◆ PROBLEM TO WORK ON ◆
Since pictures are not wanted in the copy, output only the rest of each record exactly.

===

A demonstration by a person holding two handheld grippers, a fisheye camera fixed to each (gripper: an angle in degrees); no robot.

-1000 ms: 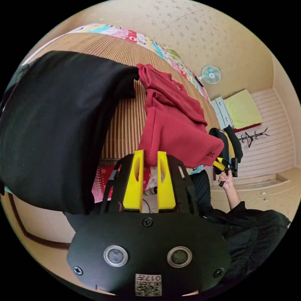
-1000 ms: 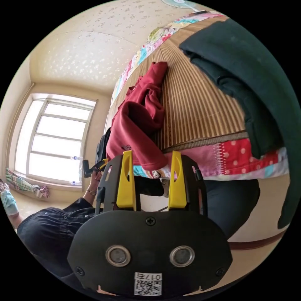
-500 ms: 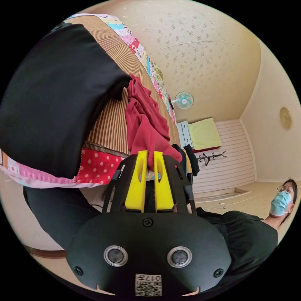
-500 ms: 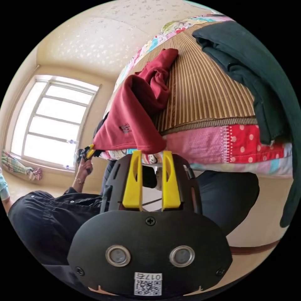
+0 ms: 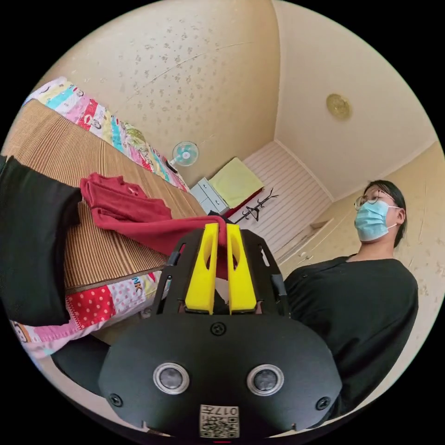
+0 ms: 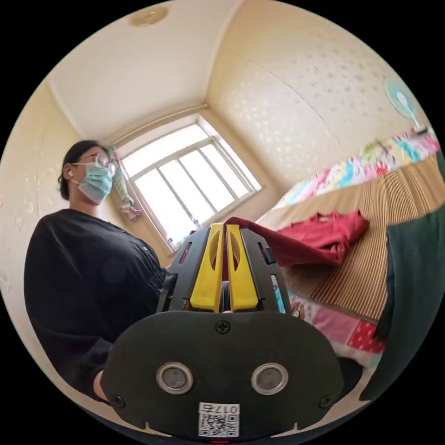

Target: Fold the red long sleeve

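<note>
The red long sleeve (image 5: 134, 218) lies crumpled on a striped bamboo mat (image 5: 60, 157) over the bed, one edge pulled taut off the mat toward me. In the left gripper view my left gripper (image 5: 221, 228) is shut on that raised red edge, cloth pinched between the yellow jaws. In the right gripper view my right gripper (image 6: 225, 229) is shut on another part of the red long sleeve (image 6: 320, 236), which stretches from the jaws back to the heap on the mat (image 6: 394, 199).
A black folded garment (image 5: 32, 250) lies on the mat beside the red one, and shows dark (image 6: 412, 282) in the right gripper view. A patchwork quilt (image 5: 92, 301) hangs over the bed edge. A person in black (image 5: 361, 301) stands close behind the grippers.
Both cameras have swung upward, bringing the ceiling and the person into view. The right gripper has shut on the red cloth. The held edge has risen off the bed edge and pulled taut.
</note>
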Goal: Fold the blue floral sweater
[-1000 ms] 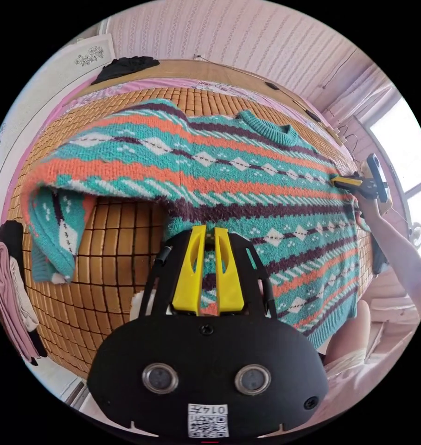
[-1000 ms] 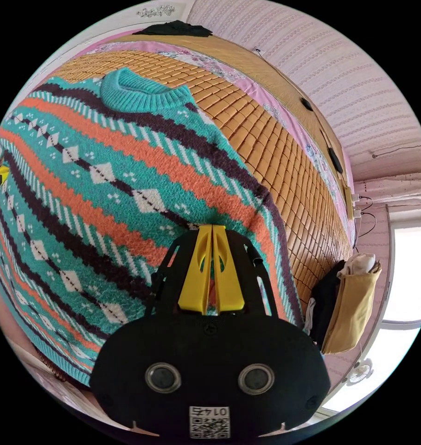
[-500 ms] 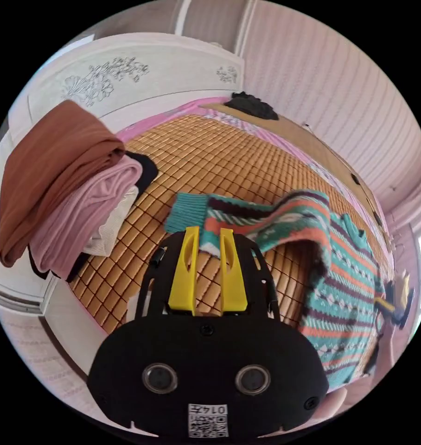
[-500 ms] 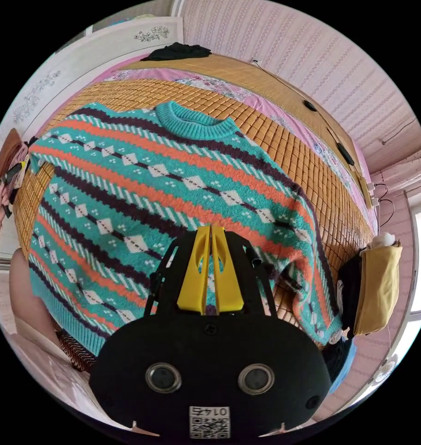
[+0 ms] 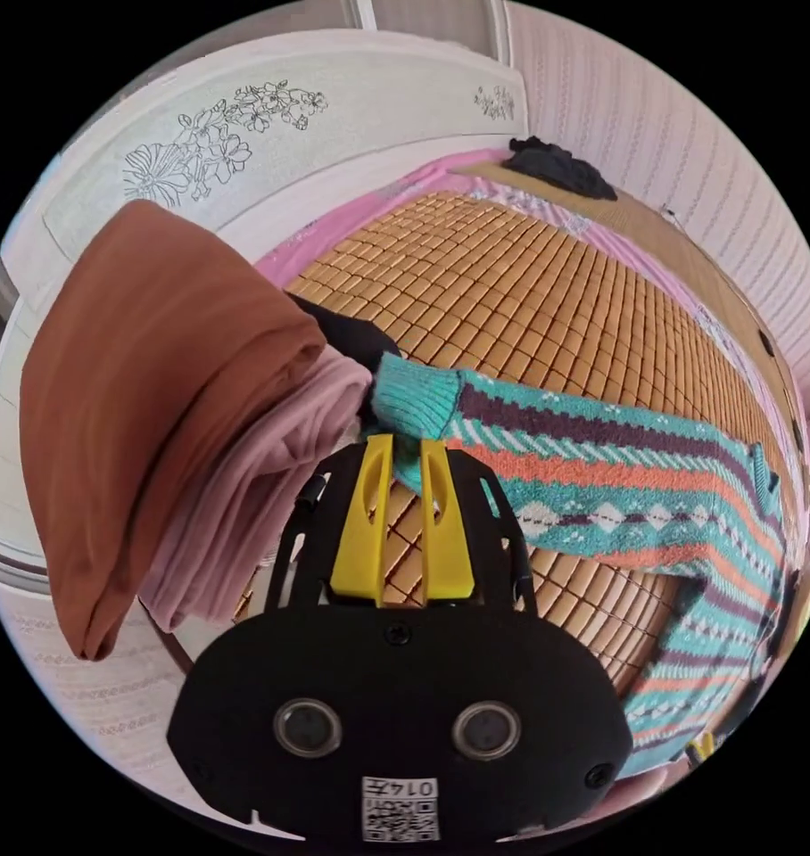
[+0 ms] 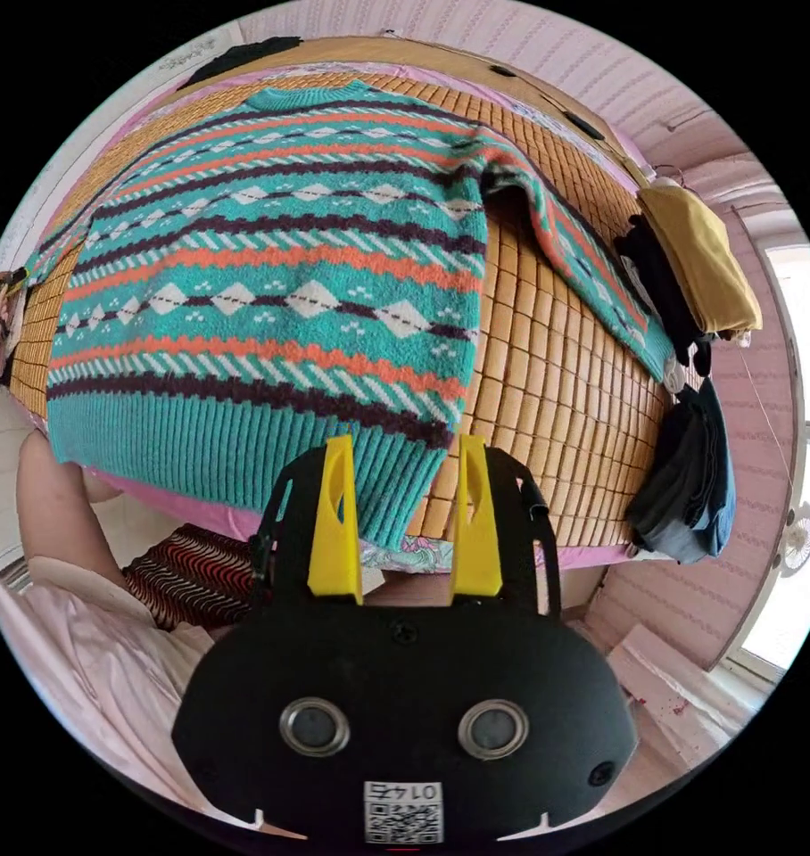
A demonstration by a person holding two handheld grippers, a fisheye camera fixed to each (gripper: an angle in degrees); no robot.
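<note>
Right gripper now off the sweater and pulled back past the hem, jaws spread wide with nothing between them, where half a second ago pressed together over the knit. Left gripper carried further along the sleeve to the teal cuff, against half a second ago, when short of it.

In the left gripper view, yellow jaws a little apart, cuff's lower edge dipping between the tips; pinched or only touching, cannot tell. Just beyond the cuff, a pile of folded clothes: brown on top, dusty pink beneath, something black behind. Sleeve stretched away across the bamboo mat towards the sweater's body at the far right edge. Further off, a white headboard with a flower drawing and a dark garment by the wall.

In the right gripper view, sweater lying flat and face up on the mat, ribbed teal hem nearest the jaws and hanging slightly over the bed's edge, neckline at the far side, the near sleeve angled out across the mat. Beside that sleeve's end, a mustard garment and dark clothes draped at the bed's side. Below left, a person's leg and pale pink clothing.
</note>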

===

◆ ANSWER FOR THIS EXERCISE ◆
A demonstration by a person holding two handheld grippers, a fisheye camera fixed to each (gripper: an angle in degrees); no robot.

-1000 ms: 
-1000 ms: 
-500 ms: 
-500 ms: 
+0 ms: 
+0 ms: 

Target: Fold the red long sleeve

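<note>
The red long sleeve (image 5: 134, 218) lies crumpled on a striped bamboo mat (image 5: 60, 157) over the bed, one edge pulled taut off the mat toward me. In the left gripper view my left gripper (image 5: 221, 228) is shut on that raised red edge, cloth pinched between the yellow jaws. In the right gripper view my right gripper (image 6: 225, 229) is shut on another part of the red long sleeve (image 6: 320, 236), which stretches from the jaws back to the heap on the mat (image 6: 394, 199).
A black folded garment (image 5: 32, 250) lies on the mat beside the red one, and shows dark (image 6: 412, 282) in the right gripper view. A patchwork quilt (image 5: 92, 301) hangs over the bed edge. A person in black (image 5: 361, 301) stands close behind the grippers.
Both cameras have swung upward, bringing the ceiling and the person into view. The right gripper has shut on the red cloth. The held edge has risen off the bed edge and pulled taut.
</note>
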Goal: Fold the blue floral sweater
[-1000 ms] 
[-1000 ms] 
[-500 ms] 
[-500 ms] 
[+0 ms] 
[+0 ms] 
A demonstration by a person holding two handheld grippers, a fisheye camera fixed to each (gripper: an angle in degrees); no robot.
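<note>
Right gripper now off the sweater and pulled back past the hem, jaws spread wide with nothing between them, where half a second ago pressed together over the knit. Left gripper carried further along the sleeve to the teal cuff, against half a second ago, when short of it.

In the left gripper view, yellow jaws a little apart, cuff's lower edge dipping between the tips; pinched or only touching, cannot tell. Just beyond the cuff, a pile of folded clothes: brown on top, dusty pink beneath, something black behind. Sleeve stretched away across the bamboo mat towards the sweater's body at the far right edge. Further off, a white headboard with a flower drawing and a dark garment by the wall.

In the right gripper view, sweater lying flat and face up on the mat, ribbed teal hem nearest the jaws and hanging slightly over the bed's edge, neckline at the far side, the near sleeve angled out across the mat. Beside that sleeve's end, a mustard garment and dark clothes draped at the bed's side. Below left, a person's leg and pale pink clothing.
</note>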

The answer was written out completely.